Je te vois t’élancer du ſein de ta Patrie,
Affronter les Tyrans & les mers en furie,
Dans Tunis, dans Alger épuiſer tes tréſors,
Pour ſauver des Chrétiens, eſclaves ſur ces bords.
Citoyen bienfaiſant, & Colon tyrannique,
Équitable en Europe, injuſte en Amérique,
Outrageant la nature aux rives du Niger,
Mais aux pieds de l’Atlas, tout prêt à la venger,
On te craint en Guinée, en ces lieux on t’adore :
L’Européen te loue, & le Nègre t’abhorre ;
Ton exemple aux forfaits ſaura trop l’enhardir,
Il apprendra de toi comme il faut te punir.
Le Nègre n’eſt point tel que l’on peint tes caprices ;
Il auroit eu nos arts, s’il avoit eu nos vices ;
Auſſi brave que nous, mais moins induſtrieux,
Le fer a manqué ſeul à ſon bras généreux.
Son bien fut la ſanté, ſon code la nature ;
Il vécut ſans beſoins, il mourut ſans murmure ;
Adorant ſa compagne, & par elle adoré,
Heureux d’ignorer tout, heureux d’être ignoré :
Son ame par degrés ſe ſeroit agrandie,
Si ton joug odieux ne l’eût pas avilie.
Tremble, tremble qu’un jour dans ſon cœur abattu
Il ne trouve encor un reſte de vertu.
En vain dans tes cachots ta crainte le renferme,
L’excès du deſpotiſme en préſage le terme.

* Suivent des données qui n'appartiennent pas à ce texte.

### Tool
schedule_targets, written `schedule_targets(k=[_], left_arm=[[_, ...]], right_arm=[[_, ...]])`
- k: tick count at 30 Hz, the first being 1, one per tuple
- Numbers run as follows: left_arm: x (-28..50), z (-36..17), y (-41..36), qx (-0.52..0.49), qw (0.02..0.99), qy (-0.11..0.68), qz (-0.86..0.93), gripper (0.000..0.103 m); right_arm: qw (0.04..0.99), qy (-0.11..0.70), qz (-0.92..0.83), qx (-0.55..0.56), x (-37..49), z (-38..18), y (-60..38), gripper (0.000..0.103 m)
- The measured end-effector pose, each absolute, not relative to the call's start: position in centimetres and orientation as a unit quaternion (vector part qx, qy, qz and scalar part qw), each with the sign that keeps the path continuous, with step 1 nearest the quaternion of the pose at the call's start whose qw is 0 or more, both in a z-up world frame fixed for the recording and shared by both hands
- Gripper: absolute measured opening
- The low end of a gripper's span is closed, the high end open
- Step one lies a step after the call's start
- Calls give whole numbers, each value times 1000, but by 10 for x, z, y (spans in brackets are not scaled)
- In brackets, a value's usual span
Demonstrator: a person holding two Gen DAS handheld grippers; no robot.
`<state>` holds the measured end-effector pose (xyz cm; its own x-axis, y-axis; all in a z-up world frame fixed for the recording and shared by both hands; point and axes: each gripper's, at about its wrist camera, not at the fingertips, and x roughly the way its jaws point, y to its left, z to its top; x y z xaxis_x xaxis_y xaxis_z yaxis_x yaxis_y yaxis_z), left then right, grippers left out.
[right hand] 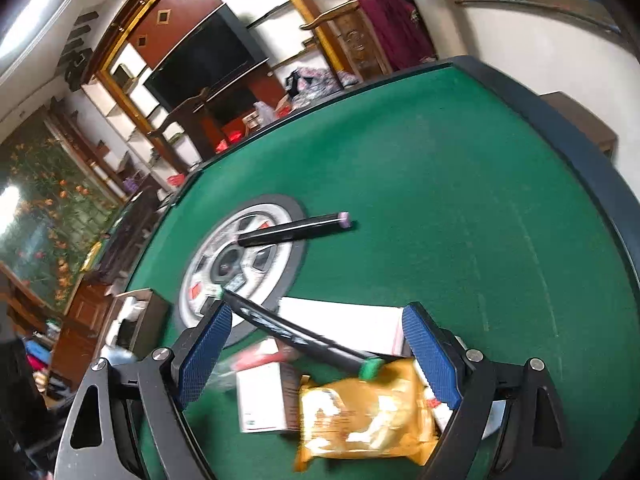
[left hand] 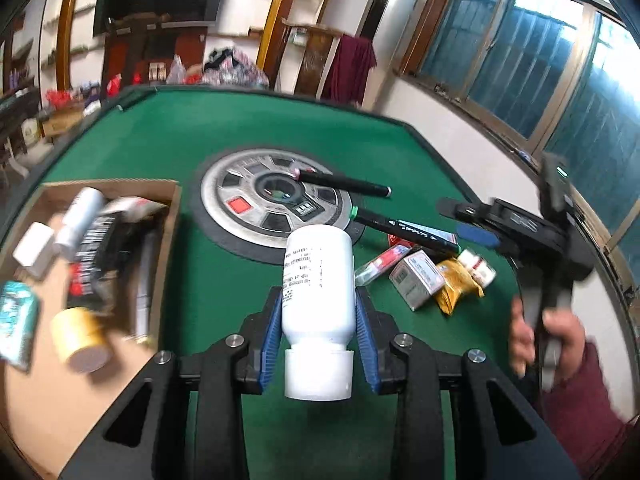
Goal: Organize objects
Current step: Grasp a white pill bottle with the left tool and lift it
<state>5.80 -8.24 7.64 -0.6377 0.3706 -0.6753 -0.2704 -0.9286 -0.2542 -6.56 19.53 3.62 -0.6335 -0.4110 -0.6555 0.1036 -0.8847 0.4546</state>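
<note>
White bottle (left hand: pixel 318 280) sits clamped in the left gripper (left hand: pixel 318 320) — long axis along the fingers, cap nearest the camera — with the cardboard box (left hand: pixel 170 216) off to its left; right gripper (right hand: pixel 320 356) gapes, unloaded.

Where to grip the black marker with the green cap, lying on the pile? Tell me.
Grip the black marker with the green cap across its bare mid-barrel, coming down from above with the open right gripper. It lies flat and slender atop the yellow snack packet, both ends free.

Daylight from windows (left hand: pixel 520 60); motion blur, fisheye-warped dark edges.
</note>
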Motion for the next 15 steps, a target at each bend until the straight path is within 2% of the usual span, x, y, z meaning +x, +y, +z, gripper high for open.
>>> schedule_targets(k=[4, 10, 13, 15], left_arm=[[79, 80, -87, -370, 184, -42, 910, 33], [81, 68, -91, -381, 203, -57, 900, 33], [84, 60, -96, -388, 205, -65, 897, 33], [87, 56, -100, -390, 203, -70, 895, 33]], right_arm=[[163, -81, -882, 435, -80, 48, 162, 91], [183, 83, -861, 467, -81, 44, 111, 89], [178, 130, -852, 475, -80, 35, 99, 78], [171, 150, -843, 487, -83, 27, 95, 63]])
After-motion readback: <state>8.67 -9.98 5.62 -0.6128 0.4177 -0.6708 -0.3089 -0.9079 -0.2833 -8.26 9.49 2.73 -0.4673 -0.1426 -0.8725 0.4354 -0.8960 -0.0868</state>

L’homme naît citoyen, & maître de ſon choix,
Sa fière volonté ne dépend que des lois.
Où l’on reçoit des fers il n’eſt plus de Patrie :
L’honneur ne deſcend point dans une ame flétrie.
Rois, craignez un mortel ſous le joug avili,
L’État eſt à ſes yeux ſon premier ennemi.
Ô toi, jeune Louis, dont la paiſible aurore
Promet des jours ſereins au François qui t’adore,
Tu dois un grand exemple à cent Peuples divers.
Fais reſpecter nos lois dans un autre Univers :
Leur ſublime équité n’admet point d’eſclavage.
Briſe, briſe les fers du Nègre & du Sauvage ;
Que ces infortunés ſoient libres à jamais,
Et retiens les Captifs à force de bienfaits.
Vu l’approbation. Permis d’imprimer, ce 20 Août 1775.
- ↑ Les Eſpagnols jettoient aux chiens les entrailles des Indiens. Ils avoient inſtruit ces animaux à pourſuivre les Sauvages, & à les dévorer.
- ↑ La plupart des Colons ne donnent à leurs Nègres qu’un peu de chocolat pour les ſoutenir dans leurs travaux, depuis le lever du ſoleil juſqu’à ſon coucher.
- ↑ La première fois qu’un Nègre s’enfuit, on lui coupe les oreilles ; la ſeconde, on lui coupe la cuiſſe ; la troiſième, on le punit de mort. V. le Code Noir.